§ **EXERCISE DIRECTIONS**
At the line with "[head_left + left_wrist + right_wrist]", start copying; carry on through the last line of the material below, exactly as written, and stop there.

§ **DATASET EXTRACT**
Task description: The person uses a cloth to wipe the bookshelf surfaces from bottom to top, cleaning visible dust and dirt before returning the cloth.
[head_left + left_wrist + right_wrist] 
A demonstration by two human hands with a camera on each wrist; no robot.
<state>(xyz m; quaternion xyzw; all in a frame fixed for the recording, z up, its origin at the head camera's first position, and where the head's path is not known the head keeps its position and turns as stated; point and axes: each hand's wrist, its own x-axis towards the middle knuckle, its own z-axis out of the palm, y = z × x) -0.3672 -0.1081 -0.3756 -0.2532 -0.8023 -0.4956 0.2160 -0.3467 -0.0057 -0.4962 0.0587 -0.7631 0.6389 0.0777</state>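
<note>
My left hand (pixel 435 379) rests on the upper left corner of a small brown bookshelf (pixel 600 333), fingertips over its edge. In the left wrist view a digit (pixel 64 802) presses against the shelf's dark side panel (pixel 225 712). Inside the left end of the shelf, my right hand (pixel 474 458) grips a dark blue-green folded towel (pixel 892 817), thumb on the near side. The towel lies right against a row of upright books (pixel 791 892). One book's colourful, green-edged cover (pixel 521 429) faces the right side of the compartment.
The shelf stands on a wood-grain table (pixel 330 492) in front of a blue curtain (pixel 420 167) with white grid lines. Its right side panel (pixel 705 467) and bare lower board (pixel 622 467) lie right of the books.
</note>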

§ **OUTPUT OF THE EXERCISE**
[head_left + left_wrist + right_wrist] 
A demonstration by two human hands with a camera on each wrist; no robot.
<state>(xyz m; quaternion xyzw; all in a frame fixed for the recording, z up, its origin at the head camera's first position, and where the head's path is not known the head keeps its position and turns as stated; point and axes: each hand's wrist, its own x-axis towards the middle knuckle, its own z-axis out of the palm, y = z × x) -0.3672 -0.1081 -0.3756 -0.2532 -0.8023 -0.4956 0.2160 -0.3467 -0.0057 -0.4962 0.0587 -0.7631 0.6389 0.0777</state>
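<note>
My left hand (pixel 435 379) rests on the upper left corner of a small brown bookshelf (pixel 600 333), fingertips over its edge. In the left wrist view a digit (pixel 64 802) presses against the shelf's dark side panel (pixel 225 712). Inside the left end of the shelf, my right hand (pixel 474 458) grips a dark blue-green folded towel (pixel 892 817), thumb on the near side. The towel lies right against a row of upright books (pixel 791 892). One book's colourful, green-edged cover (pixel 521 429) faces the right side of the compartment.
The shelf stands on a wood-grain table (pixel 330 492) in front of a blue curtain (pixel 420 167) with white grid lines. Its right side panel (pixel 705 467) and bare lower board (pixel 622 467) lie right of the books.
</note>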

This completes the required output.